# [What is expected]
Repeat all of the data word for word so that only the pictures are missing from the copy.

# [Supplied information]

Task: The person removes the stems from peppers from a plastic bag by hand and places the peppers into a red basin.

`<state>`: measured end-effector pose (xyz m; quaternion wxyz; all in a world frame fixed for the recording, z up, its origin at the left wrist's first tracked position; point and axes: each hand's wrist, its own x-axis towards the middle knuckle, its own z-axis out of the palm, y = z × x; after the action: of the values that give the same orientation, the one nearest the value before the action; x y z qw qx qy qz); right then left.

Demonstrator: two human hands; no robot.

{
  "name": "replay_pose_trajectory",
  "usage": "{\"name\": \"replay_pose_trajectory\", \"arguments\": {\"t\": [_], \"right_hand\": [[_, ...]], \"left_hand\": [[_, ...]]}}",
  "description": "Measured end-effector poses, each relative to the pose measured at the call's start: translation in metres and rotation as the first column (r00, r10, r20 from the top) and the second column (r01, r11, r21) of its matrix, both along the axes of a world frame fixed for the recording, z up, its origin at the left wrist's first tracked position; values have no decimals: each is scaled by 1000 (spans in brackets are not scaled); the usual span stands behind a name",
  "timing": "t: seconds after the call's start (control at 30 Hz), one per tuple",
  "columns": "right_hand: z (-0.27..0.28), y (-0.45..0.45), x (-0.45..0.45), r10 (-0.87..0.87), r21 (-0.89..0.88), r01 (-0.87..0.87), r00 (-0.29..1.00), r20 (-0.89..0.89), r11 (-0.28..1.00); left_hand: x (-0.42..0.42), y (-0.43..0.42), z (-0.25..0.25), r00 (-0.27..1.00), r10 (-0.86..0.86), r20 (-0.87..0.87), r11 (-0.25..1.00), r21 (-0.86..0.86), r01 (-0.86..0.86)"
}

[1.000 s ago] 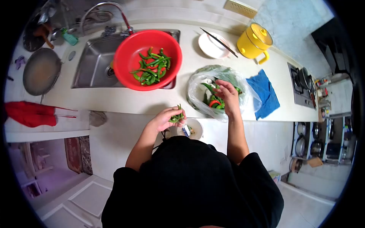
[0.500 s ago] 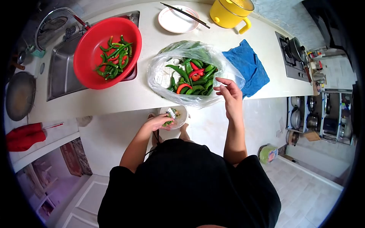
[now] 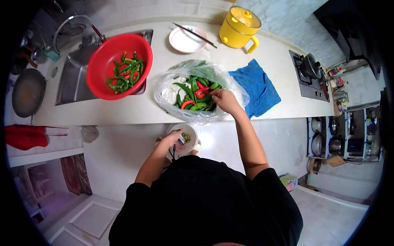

# [Solution to this task]
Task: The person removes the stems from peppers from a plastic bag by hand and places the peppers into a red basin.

`<state>`: measured end-effector pose (xyz m; quaternion wxyz; all in a world frame fixed for the recording, z up, its origin at the left wrist's first tracked position; point and axes: each hand's wrist, its own x-axis towards the middle knuckle, its own z-axis out of the palm, y = z × x; after the action: of the values that give the same orientation, the one nearest the value before the action; x y z qw qx qy qz); right then left.

Demonstrator: two human hands; no robot.

{
  "name": "replay_pose_trajectory",
  "usage": "{\"name\": \"replay_pose_trajectory\", \"arguments\": {\"t\": [_], \"right_hand\": [[_, ...]], \"left_hand\": [[_, ...]]}}",
  "description": "Measured end-effector poses, each relative to the pose measured at the call's start: translation in metres and rotation as the first column (r00, r10, r20 from the top) and the second column (r01, r11, r21) of its matrix, both along the axes of a world frame fixed for the recording, z up, its origin at the left wrist's first tracked position; values have no decimals: each is scaled by 1000 (spans in brackets are not scaled); the usual span stands behind a name",
  "timing": "t: seconds after the call's start (control at 30 Hz), one per tuple",
  "columns": "right_hand: z (-0.27..0.28), y (-0.45..0.45), x (-0.45..0.45), r10 (-0.87..0.87), r21 (-0.89..0.88), r01 (-0.87..0.87), r00 (-0.29..1.00), r20 (-0.89..0.89), r11 (-0.28..1.00); left_hand: x (-0.42..0.42), y (-0.43..0.42), z (-0.25..0.25), r00 (-0.27..1.00), r10 (-0.86..0.86), r20 (-0.87..0.87), r11 (-0.25..1.00), r21 (-0.86..0.86), r01 (-0.86..0.86)"
}

[1.000 s ago] 
[0.500 s ago] 
[now] 

What came before is the complete response.